#### TASK DESCRIPTION
Please reproduce each line of the data below as it stands.

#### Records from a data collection
* * * *
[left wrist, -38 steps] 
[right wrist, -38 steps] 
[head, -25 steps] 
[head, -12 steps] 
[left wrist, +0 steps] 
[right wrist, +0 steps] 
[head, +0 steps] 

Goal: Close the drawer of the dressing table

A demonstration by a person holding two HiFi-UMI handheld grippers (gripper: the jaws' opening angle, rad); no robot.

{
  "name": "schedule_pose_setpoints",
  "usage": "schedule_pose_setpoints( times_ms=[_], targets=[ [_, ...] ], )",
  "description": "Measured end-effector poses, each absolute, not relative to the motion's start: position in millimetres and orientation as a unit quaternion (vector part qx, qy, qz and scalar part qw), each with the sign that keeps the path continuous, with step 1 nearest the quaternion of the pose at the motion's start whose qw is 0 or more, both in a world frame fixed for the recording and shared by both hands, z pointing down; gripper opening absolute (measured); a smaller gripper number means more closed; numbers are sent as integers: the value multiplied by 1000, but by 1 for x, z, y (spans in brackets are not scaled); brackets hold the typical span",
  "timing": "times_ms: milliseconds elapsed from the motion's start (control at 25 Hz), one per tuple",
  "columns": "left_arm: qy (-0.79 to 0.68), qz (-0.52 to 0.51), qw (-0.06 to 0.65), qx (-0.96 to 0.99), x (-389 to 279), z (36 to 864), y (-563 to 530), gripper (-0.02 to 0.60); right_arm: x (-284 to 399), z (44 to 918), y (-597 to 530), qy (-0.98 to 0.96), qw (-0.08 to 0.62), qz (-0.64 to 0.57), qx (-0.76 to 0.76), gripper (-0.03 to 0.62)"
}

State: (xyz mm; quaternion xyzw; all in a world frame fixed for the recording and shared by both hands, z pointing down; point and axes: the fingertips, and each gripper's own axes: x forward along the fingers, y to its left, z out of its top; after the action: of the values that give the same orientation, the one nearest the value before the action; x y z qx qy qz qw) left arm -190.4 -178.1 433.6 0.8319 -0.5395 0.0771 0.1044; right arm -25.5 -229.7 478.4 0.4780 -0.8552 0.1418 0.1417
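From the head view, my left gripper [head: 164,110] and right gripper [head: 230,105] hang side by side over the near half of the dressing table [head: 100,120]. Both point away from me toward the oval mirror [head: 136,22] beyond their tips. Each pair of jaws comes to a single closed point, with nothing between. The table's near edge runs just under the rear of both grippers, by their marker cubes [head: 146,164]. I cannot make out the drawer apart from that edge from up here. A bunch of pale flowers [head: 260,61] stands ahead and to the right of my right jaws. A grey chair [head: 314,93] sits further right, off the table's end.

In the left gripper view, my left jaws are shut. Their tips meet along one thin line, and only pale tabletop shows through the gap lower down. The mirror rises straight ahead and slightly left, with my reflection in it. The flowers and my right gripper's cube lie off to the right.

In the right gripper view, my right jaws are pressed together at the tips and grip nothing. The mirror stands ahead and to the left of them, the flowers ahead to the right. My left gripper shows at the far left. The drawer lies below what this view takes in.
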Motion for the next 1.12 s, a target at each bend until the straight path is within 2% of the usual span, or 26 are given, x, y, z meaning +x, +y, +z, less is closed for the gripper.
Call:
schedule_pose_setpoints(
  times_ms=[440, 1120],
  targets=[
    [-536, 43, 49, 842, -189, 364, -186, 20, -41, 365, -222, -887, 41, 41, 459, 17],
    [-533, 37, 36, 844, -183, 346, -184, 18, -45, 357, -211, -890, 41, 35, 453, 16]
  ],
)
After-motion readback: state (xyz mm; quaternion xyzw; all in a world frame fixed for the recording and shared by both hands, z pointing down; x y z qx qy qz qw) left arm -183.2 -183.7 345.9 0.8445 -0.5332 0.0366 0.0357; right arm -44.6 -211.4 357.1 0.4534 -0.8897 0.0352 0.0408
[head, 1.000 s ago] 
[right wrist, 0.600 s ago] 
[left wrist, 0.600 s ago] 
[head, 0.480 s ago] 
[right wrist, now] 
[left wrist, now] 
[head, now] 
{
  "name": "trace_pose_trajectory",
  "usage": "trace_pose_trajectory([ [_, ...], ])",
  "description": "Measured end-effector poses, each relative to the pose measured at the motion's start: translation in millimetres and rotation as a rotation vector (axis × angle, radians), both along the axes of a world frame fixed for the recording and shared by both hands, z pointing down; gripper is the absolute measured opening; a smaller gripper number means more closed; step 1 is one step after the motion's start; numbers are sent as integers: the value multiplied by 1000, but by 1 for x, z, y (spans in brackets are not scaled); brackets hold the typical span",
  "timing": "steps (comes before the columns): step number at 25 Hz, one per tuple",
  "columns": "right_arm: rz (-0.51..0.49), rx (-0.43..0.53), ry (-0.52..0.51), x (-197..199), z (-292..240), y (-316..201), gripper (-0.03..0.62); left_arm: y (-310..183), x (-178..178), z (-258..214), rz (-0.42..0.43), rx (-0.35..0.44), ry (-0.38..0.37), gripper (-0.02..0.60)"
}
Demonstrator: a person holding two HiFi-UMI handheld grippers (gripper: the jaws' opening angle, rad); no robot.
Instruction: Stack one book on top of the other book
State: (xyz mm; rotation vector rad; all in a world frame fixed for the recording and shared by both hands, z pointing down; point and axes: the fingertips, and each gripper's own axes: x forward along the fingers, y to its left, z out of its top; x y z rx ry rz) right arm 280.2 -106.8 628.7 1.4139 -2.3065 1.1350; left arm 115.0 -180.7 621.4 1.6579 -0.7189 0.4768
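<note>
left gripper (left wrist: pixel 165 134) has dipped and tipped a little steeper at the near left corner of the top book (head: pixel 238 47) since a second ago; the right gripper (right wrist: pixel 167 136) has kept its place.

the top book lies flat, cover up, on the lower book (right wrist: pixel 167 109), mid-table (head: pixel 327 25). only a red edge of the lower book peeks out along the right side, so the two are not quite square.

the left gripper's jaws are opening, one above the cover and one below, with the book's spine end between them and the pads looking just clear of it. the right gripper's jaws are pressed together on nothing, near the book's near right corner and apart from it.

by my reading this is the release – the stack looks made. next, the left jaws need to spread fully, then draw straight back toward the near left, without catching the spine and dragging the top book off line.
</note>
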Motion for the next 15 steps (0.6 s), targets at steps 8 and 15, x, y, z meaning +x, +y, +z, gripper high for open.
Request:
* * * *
#### RESULT
[left wrist, -38 steps] 
[right wrist, -38 steps] 
[head, -25 steps] 
[head, -12 steps] 
[left wrist, +0 steps] 
[right wrist, +0 steps] 
[head, +0 steps] 

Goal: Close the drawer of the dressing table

A demonstration by a person holding two HiFi-UMI handheld grippers (gripper: the jaws' opening angle, rad); no robot.

{
  "name": "schedule_pose_setpoints",
  "usage": "schedule_pose_setpoints( times_ms=[_], targets=[ [_, ...] ], )",
  "description": "Measured end-effector poses, each absolute, not relative to the motion's start: position in millimetres and orientation as a unit quaternion (vector part qx, qy, qz and scalar part qw), each with the sign that keeps the path continuous, with step 1 nearest the quaternion of the pose at the motion's start whose qw is 0 or more, both in a world frame fixed for the recording and shared by both hands, z pointing down; gripper opening absolute (measured); a smaller gripper number means more closed; numbers are sent as integers: the value multiplied by 1000, but by 1 for x, z, y (spans in brackets are not scaled); brackets hold the typical span",
  "timing": "times_ms: milliseconds elapsed from the motion's start (control at 25 Hz), one per tuple",
  "columns": "left_arm: qy (-0.79 to 0.68), qz (-0.52 to 0.51), qw (-0.06 to 0.65), qx (-0.96 to 0.99), x (-389 to 279), z (36 to 864), y (-563 to 530), gripper (-0.02 to 0.60); right_arm: x (-284 to 399), z (44 to 918), y (-597 to 530), qy (-0.98 to 0.96), qw (-0.08 to 0.62), qz (-0.64 to 0.57), qx (-0.76 to 0.76), gripper (-0.03 to 0.62)"
}

State: (xyz mm; quaternion xyzw; all in a world frame fixed for the recording and shared by both hands, z pointing down; point and axes: the fingertips, and each gripper's own axes: x forward along the fingers, y to its left, z out of its top; after the action: of the values that give the same orientation, the one nearest the value before the action; x y z qx qy qz qw) left arm -190.4 -178.1 433.6 0.8319 -0.5395 0.0771 0.1044; right arm -25.5 -229.7 478.4 0.4780 -0.8552 0.1418 0.1417
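From the head view, my left gripper [head: 164,110] and right gripper [head: 230,105] hang side by side over the near half of the dressing table [head: 100,120]. Both point away from me toward the oval mirror [head: 136,22] beyond their tips. Each pair of jaws comes to a single closed point, with nothing between. The table's near edge runs just under the rear of both grippers, by their marker cubes [head: 146,164]. I cannot make out the drawer apart from that edge from up here. A bunch of pale flowers [head: 260,61] stands ahead and to the right of my right jaws. A grey chair [head: 314,93] sits further right, off the table's end.

In the left gripper view, my left jaws are shut. Their tips meet along one thin line, and only pale tabletop shows through the gap lower down. The mirror rises straight ahead and slightly left, with my reflection in it. The flowers and my right gripper's cube lie off to the right.

In the right gripper view, my right jaws are pressed together at the tips and grip nothing. The mirror stands ahead and to the left of them, the flowers ahead to the right. My left gripper shows at the far left. The drawer lies below what this view takes in.
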Motion for the next 1.12 s, a target at each bend until the straight path is within 2% of the usual span, or 26 are given, x, y, z meaning +x, +y, +z, less is closed for the gripper.
Call:
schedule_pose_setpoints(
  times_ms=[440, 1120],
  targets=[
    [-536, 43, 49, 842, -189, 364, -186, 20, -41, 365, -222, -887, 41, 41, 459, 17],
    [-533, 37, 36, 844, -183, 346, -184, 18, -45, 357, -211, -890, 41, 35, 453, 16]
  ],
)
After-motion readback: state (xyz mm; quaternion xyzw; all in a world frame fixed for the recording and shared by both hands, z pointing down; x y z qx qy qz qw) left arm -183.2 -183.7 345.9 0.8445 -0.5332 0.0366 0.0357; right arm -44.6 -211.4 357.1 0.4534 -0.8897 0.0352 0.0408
[head, 1.000 s ago] 
[right wrist, 0.600 s ago] 
[left wrist, 0.600 s ago] 
[head, 0.480 s ago] 
[right wrist, now] 
[left wrist, now] 
[head, now] 
{
  "name": "trace_pose_trajectory",
  "usage": "trace_pose_trajectory([ [_, ...], ])",
  "description": "Measured end-effector poses, each relative to the pose measured at the motion's start: translation in millimetres and rotation as a rotation vector (axis × angle, radians), both along the axes of a world frame fixed for the recording and shared by both hands, z pointing down; gripper is the absolute measured opening; a smaller gripper number means more closed; step 1 is one step after the motion's start; numbers are sent as integers: the value multiplied by 1000, but by 1 for x, z, y (spans in brackets are not scaled); brackets hold the typical span",
  "timing": "steps (comes before the columns): step number at 25 Hz, one per tuple",
  "columns": "right_arm: rz (-0.51..0.49), rx (-0.43..0.53), ry (-0.52..0.51), x (-197..199), z (-292..240), y (-316..201), gripper (-0.03..0.62); left_arm: y (-310..183), x (-178..178), z (-258..214), rz (-0.42..0.43), rx (-0.35..0.44), ry (-0.38..0.37), gripper (-0.02..0.60)"
}
Demonstrator: a person holding two HiFi-UMI handheld grippers (gripper: the jaws' opening angle, rad); no robot.
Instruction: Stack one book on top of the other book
State: (xyz mm; rotation vector rad; all in a world frame fixed for the recording and shared by both hands, z pointing down; point and axes: the fingertips, and each gripper's own axes: x forward along the fingers, y to its left, z out of its top; x y z rx ry rz) right arm 280.2 -106.8 628.7 1.4139 -2.3065 1.1350; left arm 115.0 -180.7 621.4 1.6579 -0.7189 0.4768
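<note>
left gripper (left wrist: pixel 165 134) has dipped and tipped a little steeper at the near left corner of the top book (head: pixel 238 47) since a second ago; the right gripper (right wrist: pixel 167 136) has kept its place.

the top book lies flat, cover up, on the lower book (right wrist: pixel 167 109), mid-table (head: pixel 327 25). only a red edge of the lower book peeks out along the right side, so the two are not quite square.

the left gripper's jaws are opening, one above the cover and one below, with the book's spine end between them and the pads looking just clear of it. the right gripper's jaws are pressed together on nothing, near the book's near right corner and apart from it.

by my reading this is the release – the stack looks made. next, the left jaws need to spread fully, then draw straight back toward the near left, without catching the spine and dragging the top book off line.
</note>
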Motion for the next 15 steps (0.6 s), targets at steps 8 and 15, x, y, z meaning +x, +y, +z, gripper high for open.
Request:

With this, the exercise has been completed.